## TASK INSTRUCTIONS
Report each line from the listing that the string "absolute" appears in.

## DATA SHOWN
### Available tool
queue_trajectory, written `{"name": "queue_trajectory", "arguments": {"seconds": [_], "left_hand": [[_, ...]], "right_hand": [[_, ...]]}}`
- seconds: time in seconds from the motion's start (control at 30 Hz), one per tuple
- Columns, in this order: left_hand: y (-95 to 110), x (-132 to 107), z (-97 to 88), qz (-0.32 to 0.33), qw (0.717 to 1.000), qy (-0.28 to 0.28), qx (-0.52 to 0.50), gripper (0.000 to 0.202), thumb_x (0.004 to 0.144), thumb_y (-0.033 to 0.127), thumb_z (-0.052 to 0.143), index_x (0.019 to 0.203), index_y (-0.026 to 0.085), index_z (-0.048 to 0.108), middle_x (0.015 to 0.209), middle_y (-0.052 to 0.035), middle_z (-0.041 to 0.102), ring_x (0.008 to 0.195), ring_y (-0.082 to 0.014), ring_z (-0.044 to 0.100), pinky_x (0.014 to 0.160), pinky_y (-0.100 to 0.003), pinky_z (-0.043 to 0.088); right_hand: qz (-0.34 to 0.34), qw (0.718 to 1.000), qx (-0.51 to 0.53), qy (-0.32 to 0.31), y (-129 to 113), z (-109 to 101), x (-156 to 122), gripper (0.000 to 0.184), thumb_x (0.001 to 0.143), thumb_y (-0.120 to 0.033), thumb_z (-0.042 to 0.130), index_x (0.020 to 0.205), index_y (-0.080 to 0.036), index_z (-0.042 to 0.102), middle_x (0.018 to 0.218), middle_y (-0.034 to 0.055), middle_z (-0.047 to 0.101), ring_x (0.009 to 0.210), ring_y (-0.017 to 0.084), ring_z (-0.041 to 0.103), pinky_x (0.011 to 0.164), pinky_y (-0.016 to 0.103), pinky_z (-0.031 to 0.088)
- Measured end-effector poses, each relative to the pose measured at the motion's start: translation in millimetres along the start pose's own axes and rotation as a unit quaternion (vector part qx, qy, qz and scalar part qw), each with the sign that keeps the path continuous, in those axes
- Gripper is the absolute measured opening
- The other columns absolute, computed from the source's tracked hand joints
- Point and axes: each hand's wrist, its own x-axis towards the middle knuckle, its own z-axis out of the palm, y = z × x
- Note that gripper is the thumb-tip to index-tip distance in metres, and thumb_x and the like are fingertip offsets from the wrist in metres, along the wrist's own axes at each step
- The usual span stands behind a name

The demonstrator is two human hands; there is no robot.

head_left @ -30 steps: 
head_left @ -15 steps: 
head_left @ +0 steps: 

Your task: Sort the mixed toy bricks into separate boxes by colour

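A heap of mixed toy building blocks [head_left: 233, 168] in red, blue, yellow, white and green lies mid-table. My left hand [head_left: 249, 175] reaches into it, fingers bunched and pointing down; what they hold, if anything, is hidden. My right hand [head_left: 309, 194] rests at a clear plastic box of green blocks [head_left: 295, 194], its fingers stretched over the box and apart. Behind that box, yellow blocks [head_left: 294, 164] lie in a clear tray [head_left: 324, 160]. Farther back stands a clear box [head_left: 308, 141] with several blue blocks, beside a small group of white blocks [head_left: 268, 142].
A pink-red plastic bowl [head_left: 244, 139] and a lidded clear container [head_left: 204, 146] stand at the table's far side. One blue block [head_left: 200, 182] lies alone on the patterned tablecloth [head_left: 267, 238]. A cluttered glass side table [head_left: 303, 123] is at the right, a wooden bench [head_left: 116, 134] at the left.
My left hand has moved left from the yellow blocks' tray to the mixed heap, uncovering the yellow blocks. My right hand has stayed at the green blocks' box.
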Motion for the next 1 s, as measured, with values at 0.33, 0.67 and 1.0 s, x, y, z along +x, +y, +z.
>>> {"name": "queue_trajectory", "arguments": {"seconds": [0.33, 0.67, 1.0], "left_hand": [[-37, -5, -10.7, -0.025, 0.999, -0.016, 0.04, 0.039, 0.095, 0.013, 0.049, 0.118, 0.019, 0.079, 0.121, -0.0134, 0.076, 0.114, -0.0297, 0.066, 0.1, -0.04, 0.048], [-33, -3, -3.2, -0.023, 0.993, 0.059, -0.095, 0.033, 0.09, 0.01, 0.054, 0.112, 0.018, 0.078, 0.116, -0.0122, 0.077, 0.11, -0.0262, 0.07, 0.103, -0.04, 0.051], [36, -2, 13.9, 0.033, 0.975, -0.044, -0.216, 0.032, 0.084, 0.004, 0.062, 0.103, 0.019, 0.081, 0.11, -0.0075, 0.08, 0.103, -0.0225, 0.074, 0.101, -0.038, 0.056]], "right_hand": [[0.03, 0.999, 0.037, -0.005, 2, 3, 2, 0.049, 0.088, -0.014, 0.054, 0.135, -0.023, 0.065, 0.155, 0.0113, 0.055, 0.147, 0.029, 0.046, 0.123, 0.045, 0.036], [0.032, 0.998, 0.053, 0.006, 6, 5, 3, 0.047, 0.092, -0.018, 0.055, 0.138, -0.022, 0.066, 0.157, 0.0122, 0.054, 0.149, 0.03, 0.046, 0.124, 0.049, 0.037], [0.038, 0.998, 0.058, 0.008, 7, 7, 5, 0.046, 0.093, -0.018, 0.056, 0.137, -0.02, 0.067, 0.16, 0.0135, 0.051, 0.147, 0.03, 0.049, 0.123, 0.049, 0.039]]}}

## TASK SOLUTION
- Gripper is the absolute measured opening
- The other columns absolute, computed from the source's tracked hand joints

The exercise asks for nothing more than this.